Integration Issues of Machine Learning Model with CacheLib #291

Da-Dylan-Ma · 2024-02-22T22:14:02Z

Da-Dylan-Ma
Feb 22, 2024

Hello,

We are a group of undergraduate students at the University of Toronto, working on a capstone project focused on incorporating machine learning into cache replacement policies. My team and I are exploring the integration of a machine learning model as a new cache replacement strategy within CacheLib. However, there are several points going beyond our basic understanding of caching so that we cannot copy previous practices to the integration. Therefore, we would like to seek guidance and confirmation on our guesses from you.

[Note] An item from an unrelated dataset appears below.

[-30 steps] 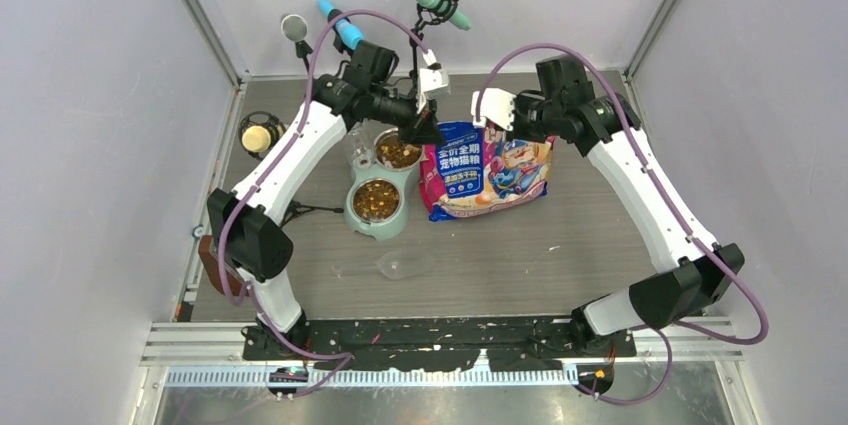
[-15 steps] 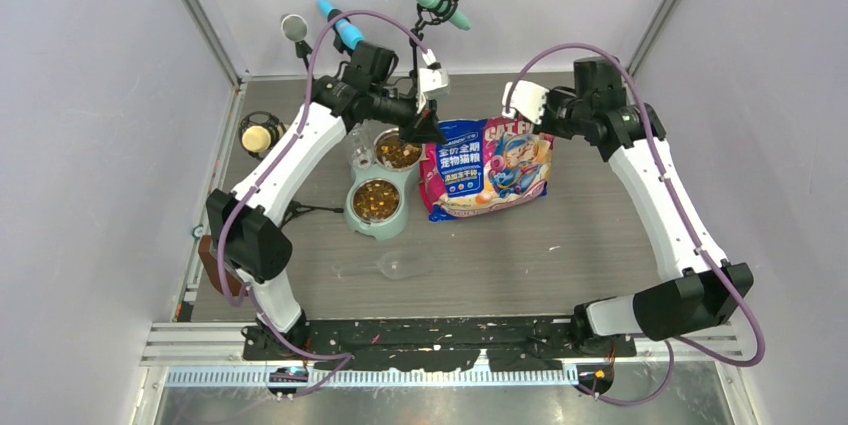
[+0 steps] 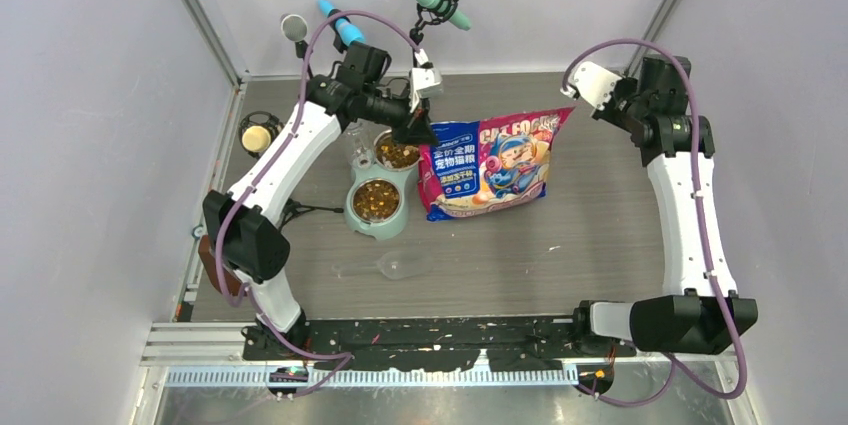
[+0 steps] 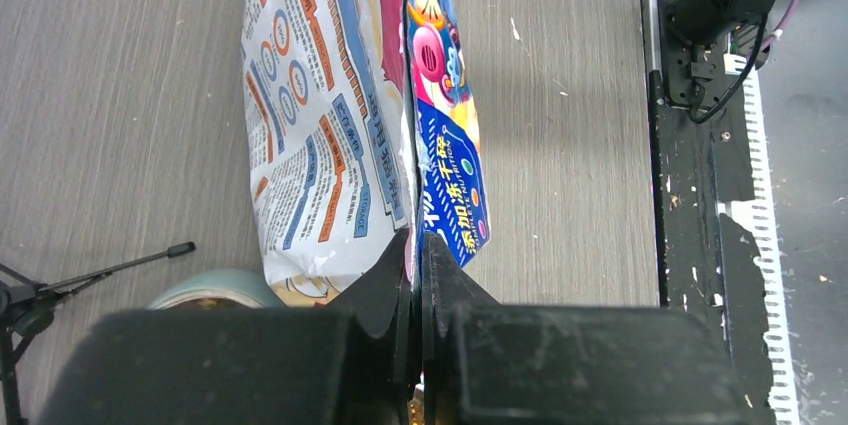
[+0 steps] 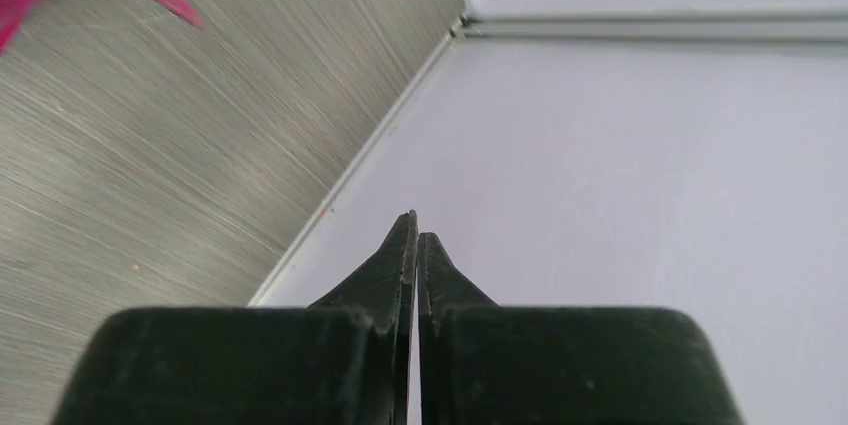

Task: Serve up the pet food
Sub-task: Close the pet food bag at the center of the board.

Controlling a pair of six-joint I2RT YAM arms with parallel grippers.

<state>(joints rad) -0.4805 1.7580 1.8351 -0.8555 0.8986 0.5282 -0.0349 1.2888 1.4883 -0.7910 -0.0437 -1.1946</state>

After reviewing CacheLib's documentation and codebase, we understand that introducing a new MM container (similar to existing implementations like MMLru, MMTinyLFU, and MM2Q) under the directory of cachelib/allocator/ might be the way forward. However, given the complexity of CacheLib's interface, we are seeking confirmation on whether this approach aligns with correct practices, alongside any additional insights or recommendations you might have, regarding any unnoticed parts to modify.

Additionally, we are trying to ascertain CacheLib's support for set associativity within its caching mechanisms, which is crucial for our ML model's requirements. We still failed to find enough details regarding cache set information and associativity levels of CacheLib. Our preliminary understanding suggests a potential link between CacheLib's pooling/slab concepts and set associativity, although pooling seems to be more dynamic and variable than traditional fixed associativity. Could you clarify this relationship or provide further details on CacheLib's associativity model? If the pooling mechanism is truly an advanced version of set associativity, would it be possible for us to configure the pooling strategy to make the cache behaving equivalently as set associative?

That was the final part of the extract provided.